If we calculate $(x_L\cdot y_L)$, $(x_R\cdot y_R)$, and $(x_L + x_R)\cdot (y_L + y_R)$, that is three recursive multiplications.
So with 3 recursive multiplications and two more "additions", we then get that $W(n) = 3W(n/2) + n$. What is the running time?
brick method
$C(\hbox{root}) = n$
$C(\hbox{level 1}) = \frac{3n}{2}$
$\frac{3}{2} > 1 \Rightarrow$ leaf dominated.
But, there are fewer leaves this time. Why?
nodes per level: $1, 3, 9, \ldots 3^i \ldots 3^{\lg n}=n^{\lg 3} \:\:\:\: (\hbox{by}\: a^{\log_b c} = c^{\log_b a})$
Using the brick method, this is still a leaf-dominated recurrence, and thus the running time is $O(n^{\log_2 3}) \:\: $ (approximately $O(n^{1.58}$) versus of $O(n^2)$ earlier).

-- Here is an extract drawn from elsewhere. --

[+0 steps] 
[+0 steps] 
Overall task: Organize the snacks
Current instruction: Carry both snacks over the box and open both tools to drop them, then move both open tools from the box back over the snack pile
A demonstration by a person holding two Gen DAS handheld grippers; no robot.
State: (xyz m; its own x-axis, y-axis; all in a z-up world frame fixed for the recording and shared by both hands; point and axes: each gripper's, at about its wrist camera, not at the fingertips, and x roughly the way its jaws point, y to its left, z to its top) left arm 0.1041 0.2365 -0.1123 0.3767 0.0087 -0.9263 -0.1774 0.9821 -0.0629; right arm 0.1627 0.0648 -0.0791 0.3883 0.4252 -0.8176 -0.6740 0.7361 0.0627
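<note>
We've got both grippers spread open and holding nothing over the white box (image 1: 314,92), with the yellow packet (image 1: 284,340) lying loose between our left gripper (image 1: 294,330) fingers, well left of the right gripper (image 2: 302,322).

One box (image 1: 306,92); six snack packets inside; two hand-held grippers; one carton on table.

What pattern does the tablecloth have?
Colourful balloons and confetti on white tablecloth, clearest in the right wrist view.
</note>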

This is known as the Karatsuba-Ofman algorithm (1962), and is the earliest known divide-and-conquer algorithm for integer multiplication. It is actually implemented in Intel hardware!
So, our we've decreased work from $O(n^2)$ to $O(n^{\lg 3})$.
Our span stays the same: $O(n)\:\:$ Why?
Parallelism $= \frac{W}{S} = \frac{n^{\lg 3}}{n} \approx n^{.58} < n$
So, our parallelism went down. Is that good or bad?
Schönhage and Strassen (1971) gave an algorithm that runs in $O(n\log n \log\log n)$ time.
In 2007, Fürer gave an algorithm that runs in $n \log n 2^{O(\log^* n)}$.
What is the fastest possible sequential algorithm for integer multiplication? In parallel?